Brian Eno (left) and Kristjan Järvi in Teatro La Fenice with the Baltic Sea Philharmonic.
Brian Eno (left) and Kristjan Järvi in Teatro La Fenice with the Baltic Sea Philharmonic.
Image: © FRED DE VRIES (top left) | © TWITTER

Entering the opera house is like walking into a 19th century fairy tale. Everything basks in a golden light. You feel a deep sense of history. The perfect way to let it all sink in is to nip from a glass of prosecco while watching the other lucky ones who have managed to get a ticket. Of course — I mean, this is Italy, this is Venezia — everyone came dressed to the nines, even the cool hipsters, clad in many classy shades of black. My seat was in row five, which meant the event evolved right before my eyes, close enough to see the expressions on the faces of the musicians who appeared on stage shortly after 8pm. They were part of the Baltic Sea Philharmonic conducted by Kristjan Järvi, a man with a wild mop of hair who came as close to a rock ’n’ roll star as a conductor could.

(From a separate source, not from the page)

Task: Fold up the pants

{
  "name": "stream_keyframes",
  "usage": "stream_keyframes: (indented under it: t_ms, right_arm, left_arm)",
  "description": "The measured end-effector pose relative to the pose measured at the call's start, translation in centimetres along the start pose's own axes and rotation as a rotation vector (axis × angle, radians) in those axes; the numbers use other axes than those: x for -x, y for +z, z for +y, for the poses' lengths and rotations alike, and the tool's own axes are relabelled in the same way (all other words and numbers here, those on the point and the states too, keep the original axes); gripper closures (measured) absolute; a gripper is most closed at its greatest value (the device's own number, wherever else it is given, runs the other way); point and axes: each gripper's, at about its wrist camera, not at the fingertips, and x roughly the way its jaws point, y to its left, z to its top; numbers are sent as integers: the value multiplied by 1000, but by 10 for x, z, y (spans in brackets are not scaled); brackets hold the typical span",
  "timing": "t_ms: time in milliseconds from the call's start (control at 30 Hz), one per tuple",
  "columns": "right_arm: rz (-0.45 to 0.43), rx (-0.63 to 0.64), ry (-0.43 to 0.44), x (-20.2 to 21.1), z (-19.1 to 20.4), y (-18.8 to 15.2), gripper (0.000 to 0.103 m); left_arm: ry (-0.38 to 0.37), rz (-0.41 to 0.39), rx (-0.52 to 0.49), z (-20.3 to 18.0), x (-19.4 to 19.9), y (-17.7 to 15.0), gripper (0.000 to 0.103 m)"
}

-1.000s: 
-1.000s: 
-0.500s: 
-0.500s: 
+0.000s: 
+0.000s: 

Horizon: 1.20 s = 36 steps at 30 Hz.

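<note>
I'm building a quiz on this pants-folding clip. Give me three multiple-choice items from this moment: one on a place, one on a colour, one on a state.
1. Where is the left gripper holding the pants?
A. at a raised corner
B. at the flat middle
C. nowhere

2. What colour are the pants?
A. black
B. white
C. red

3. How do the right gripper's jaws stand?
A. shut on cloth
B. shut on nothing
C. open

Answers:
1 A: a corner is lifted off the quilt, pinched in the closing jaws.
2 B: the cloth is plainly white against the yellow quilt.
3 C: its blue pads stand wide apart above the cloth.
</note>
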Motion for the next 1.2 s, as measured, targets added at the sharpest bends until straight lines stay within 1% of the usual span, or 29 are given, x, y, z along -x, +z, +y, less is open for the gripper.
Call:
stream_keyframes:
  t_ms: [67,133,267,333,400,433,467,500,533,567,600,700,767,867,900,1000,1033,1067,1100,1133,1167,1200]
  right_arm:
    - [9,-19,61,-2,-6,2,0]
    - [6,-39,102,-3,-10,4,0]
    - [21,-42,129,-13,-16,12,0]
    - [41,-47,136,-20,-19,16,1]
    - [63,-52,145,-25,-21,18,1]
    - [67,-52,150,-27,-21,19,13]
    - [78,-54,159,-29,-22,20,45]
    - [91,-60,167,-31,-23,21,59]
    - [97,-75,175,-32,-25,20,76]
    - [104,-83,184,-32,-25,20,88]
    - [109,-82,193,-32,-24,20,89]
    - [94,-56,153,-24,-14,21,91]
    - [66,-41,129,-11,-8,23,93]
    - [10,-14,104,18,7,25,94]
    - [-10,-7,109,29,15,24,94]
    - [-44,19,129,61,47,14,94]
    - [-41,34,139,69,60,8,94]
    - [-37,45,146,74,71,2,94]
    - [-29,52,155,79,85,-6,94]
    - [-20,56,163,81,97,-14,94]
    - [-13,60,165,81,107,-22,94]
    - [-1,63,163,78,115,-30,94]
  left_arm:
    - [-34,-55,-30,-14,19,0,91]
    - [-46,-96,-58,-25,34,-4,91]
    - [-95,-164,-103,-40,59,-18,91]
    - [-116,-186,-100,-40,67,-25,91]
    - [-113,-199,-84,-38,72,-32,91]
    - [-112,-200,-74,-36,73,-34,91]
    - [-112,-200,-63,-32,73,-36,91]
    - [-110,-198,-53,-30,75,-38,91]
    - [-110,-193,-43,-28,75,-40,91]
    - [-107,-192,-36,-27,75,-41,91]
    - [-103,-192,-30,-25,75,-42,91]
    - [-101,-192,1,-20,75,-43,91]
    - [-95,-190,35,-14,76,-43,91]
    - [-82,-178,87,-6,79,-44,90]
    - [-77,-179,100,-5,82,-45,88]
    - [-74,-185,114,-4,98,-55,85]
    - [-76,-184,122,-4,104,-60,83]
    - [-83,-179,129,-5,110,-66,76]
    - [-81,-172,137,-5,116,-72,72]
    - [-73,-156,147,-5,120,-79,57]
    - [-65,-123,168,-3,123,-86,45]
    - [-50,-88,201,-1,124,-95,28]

As the first song slowly built, more musicians entered the stage. When everyone was there I counted about 30, the full orchestra plus half a dozen rock and electronic musicians, including guitarist and long-time Eno collaborator Leo Abrahams and vocalist Melanie Pappenheim. I wasn’t sure what to expect. The programme promised that Eno would also be on stage. And then I saw him, an almost minute, bespectacled bald man with a white beard, dressed in a black T-shirt with a pink circle. And while the young classical musicians moved around the stage, taunted and directed by a spiderlike Järvi, Eno stood somewhat at the back, in the centre of the stage. And he sang. How I love his voice, still, nearly 50 years after he sang his “hit" Baby’s on Fire. He sounded warmer now, more melancholic, beautifully accompanied by the soprano of Pappenheim. Chicken skin music.

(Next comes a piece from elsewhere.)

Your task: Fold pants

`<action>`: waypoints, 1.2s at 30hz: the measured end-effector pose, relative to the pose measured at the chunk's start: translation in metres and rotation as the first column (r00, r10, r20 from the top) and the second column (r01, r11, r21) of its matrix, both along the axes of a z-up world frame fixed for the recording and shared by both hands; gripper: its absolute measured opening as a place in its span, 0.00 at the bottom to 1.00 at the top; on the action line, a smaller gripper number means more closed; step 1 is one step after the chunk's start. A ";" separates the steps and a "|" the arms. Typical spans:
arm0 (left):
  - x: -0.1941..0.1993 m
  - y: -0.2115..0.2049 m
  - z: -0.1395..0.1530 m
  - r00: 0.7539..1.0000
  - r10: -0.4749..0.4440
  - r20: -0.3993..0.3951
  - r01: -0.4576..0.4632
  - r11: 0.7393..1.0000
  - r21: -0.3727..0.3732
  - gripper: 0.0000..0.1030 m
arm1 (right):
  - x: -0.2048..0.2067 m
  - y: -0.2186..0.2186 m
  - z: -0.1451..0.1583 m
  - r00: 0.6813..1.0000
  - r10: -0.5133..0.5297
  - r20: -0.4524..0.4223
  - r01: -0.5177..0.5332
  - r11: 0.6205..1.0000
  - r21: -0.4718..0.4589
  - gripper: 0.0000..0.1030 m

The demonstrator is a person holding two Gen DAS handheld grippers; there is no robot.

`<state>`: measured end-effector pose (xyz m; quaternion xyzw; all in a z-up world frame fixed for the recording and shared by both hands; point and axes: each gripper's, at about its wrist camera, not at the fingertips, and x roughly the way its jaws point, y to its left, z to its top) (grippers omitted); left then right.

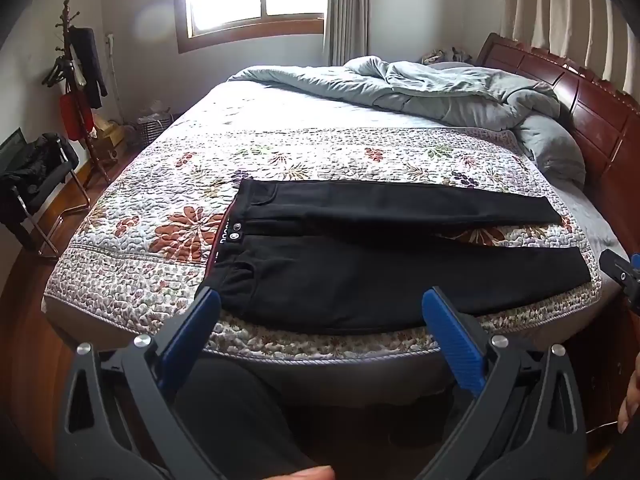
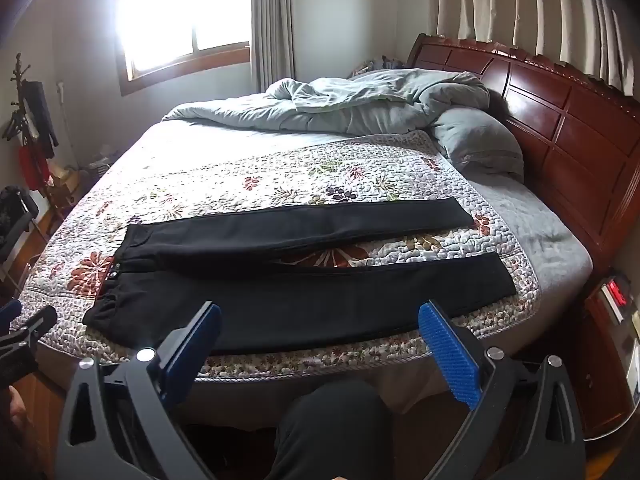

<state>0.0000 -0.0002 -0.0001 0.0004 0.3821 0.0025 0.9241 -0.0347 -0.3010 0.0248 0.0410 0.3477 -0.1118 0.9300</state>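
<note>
Jaws stand wide apart on both the left gripper and the right gripper, with nothing between them; each hangs short of the bed's near edge, tilted down toward it. The pants lie flat on the quilt along that near edge (waistband to the left, two legs running right, slightly spread). A grey duvet is bunched at the quilt's far side, by the headboard.
</note>
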 end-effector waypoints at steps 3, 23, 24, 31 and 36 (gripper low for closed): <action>0.001 0.000 -0.001 1.000 -0.001 -0.004 0.001 1.000 -0.004 0.98 | 0.001 0.000 0.000 1.000 0.002 -0.005 -0.002 1.000 0.012 0.96; 0.000 -0.001 0.005 1.000 0.003 0.009 -0.003 1.000 0.003 0.98 | 0.001 -0.003 -0.005 1.000 -0.001 -0.003 0.001 1.000 0.013 0.96; 0.000 -0.002 0.005 1.000 0.002 0.010 -0.002 1.000 0.003 0.98 | 0.001 -0.003 -0.002 1.000 0.000 -0.003 0.001 1.000 0.013 0.96; 0.000 -0.001 0.003 1.000 0.004 0.007 -0.004 1.000 0.004 0.98 | 0.000 -0.004 -0.004 1.000 -0.001 -0.006 0.001 1.000 0.014 0.96; -0.001 0.000 0.002 1.000 0.003 0.007 -0.003 1.000 0.002 0.98 | 0.000 -0.005 -0.005 1.000 -0.003 -0.007 0.003 1.000 0.016 0.96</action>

I remained spellbound for nearly two hours. The members of the orchestra, who kept moving on stage and did not use sheet music, cleverly played acoustic versions of the computer effects Eno uses in his studio work, every so often reaching a crescendo, showing the power of an orchestra in a proper opera house, which brought me close to tears. They played The Ship in a loose yet disciplined way, giving it the body and warmth that it lacks on the vinyl record. Then, when The Ship, including a beautiful rendition of I’m Set Free, was finished, they gave us By This River, my favourite song from Before and After Science, full of the kind of nature metaphors that Eno is so fond of. “Here we are/ Stuck by this river/ You and I/ Underneath a sky that's ever falling down, down, down/ Ever falling down.” When the song was finished, a vast, roaring silence descended over La Fenice.

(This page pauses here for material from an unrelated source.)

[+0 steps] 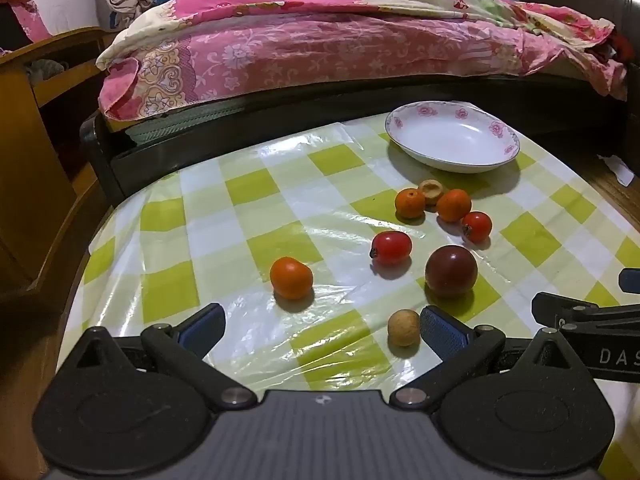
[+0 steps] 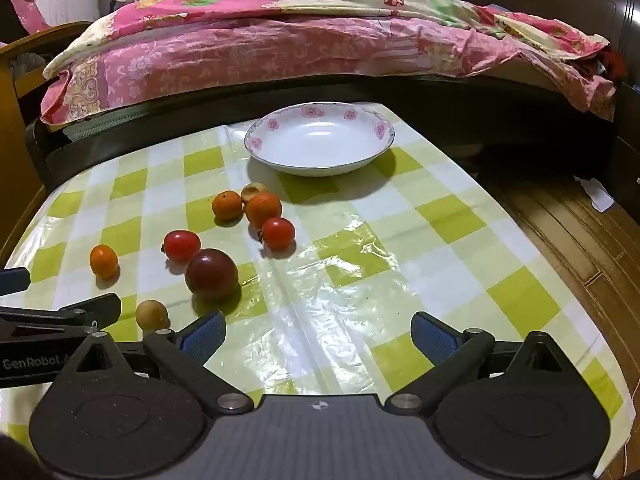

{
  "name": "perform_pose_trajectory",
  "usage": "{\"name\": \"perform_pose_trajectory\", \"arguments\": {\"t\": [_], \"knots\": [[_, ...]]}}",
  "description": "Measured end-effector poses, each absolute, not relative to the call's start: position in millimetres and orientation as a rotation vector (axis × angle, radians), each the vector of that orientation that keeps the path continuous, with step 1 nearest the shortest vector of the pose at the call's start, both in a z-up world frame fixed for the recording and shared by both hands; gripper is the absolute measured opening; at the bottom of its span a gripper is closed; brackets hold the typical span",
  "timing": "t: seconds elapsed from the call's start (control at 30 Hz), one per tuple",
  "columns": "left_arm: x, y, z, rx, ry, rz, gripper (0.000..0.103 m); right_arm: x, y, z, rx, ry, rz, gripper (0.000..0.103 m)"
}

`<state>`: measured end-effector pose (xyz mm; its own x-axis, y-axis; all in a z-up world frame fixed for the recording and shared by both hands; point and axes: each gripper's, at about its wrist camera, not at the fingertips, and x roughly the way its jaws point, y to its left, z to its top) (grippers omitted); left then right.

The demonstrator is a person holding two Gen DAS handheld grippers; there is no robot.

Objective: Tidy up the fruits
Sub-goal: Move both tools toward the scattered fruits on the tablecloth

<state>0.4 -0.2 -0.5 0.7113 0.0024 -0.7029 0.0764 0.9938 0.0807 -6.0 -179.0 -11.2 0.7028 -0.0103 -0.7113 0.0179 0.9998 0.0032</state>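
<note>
Eight loose fruits lie on the checked plastic tablecloth (image 2: 360, 264), none yet in the white plate (image 2: 320, 168) at the far end by the bed (image 2: 280, 40). A dark plum (image 2: 212, 274) sits nearest the middle; beside it are a red tomato (image 2: 182, 245) and, further left, a lone orange fruit (image 2: 104, 261). A tight cluster lies nearer the plate: two small oranges (image 2: 227, 206) touching or nearly touching a tan, cup-like husk (image 2: 252, 192), with a second red tomato (image 2: 278, 233) just against them. A small tan longan (image 1: 404, 327) rests right beside the left gripper's (image 1: 320, 330) right fingertip.

Both grippers are spread wide and hold nothing; the right gripper (image 2: 318, 336) hovers over bare cloth, its left fingertip near the plum.

The chief risk, as I judge it, is rolling. Every fruit is round and the cloth is glossy and wrinkled (a slick surface for a nudged ball), so a finger arriving off-centre could send a fruit toward the table edge. The longan seems the likeliest to be knocked, sitting so close to the blue pad. In the cluster, closing on one orange may shove its neighbours. The tomatoes look soft, so a hard squeeze could split them. The two grippers also sit close together and could collide.
</note>
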Motion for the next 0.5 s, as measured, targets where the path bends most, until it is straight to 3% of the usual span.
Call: {"name": "perform_pose_trajectory", "arguments": {"t": [0.5], "knots": [[1,2,-3,0.096,0.798,-0.043,0.103,-7,-173,-16,0.005,0.817,-0.01,0.089]]}}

He ended with There Were Bells a tune from last year’s FOREVERANDEVERNOMORE. It’s a lament to a world wrecked by war and disaster, sung by an elderly man who feels battered and baffled by all the misery humankind has managed to wreak upon itself. He didn’t mention Gaza, as he did a few days later during a performance in Utrecht, where he sat down “to cry". Maybe he didn’t want to spoil a perfect evening. But we all knew why he chose this song. “There were horns as loud as war that tore apart the sky/ There were storms and floods of blood, a human high/ Never mind, my love, let's wait for the dove/ Fly back to tell us there's a haven showing nigh/ There were those who ran away/ There were those who had to stay/ In the end, they all went the same way", he sang in a wary voice.

And then, or course, there was the long standing ovation.